## [AIM OF THE TASK]
Look through the material that follows and show every line with the string "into".

───

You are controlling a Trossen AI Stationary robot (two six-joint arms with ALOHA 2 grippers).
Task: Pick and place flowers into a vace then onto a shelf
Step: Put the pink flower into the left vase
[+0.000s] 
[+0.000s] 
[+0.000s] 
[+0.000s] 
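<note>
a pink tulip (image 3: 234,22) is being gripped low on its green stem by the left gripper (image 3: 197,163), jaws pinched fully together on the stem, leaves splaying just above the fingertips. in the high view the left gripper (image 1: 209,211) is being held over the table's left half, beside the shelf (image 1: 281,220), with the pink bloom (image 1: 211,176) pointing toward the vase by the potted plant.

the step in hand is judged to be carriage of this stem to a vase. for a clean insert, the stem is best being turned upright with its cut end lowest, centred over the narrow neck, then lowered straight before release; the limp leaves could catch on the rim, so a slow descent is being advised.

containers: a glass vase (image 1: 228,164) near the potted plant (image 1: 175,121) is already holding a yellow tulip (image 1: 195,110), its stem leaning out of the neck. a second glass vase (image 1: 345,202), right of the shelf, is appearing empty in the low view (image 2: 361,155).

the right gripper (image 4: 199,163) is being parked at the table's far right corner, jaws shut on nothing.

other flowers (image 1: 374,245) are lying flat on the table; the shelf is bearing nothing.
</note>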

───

## [EXERCISE ANSWER]
Task: Pick and place flowers into a vace then onto a shelf
Step: Put the pink flower into the left vase

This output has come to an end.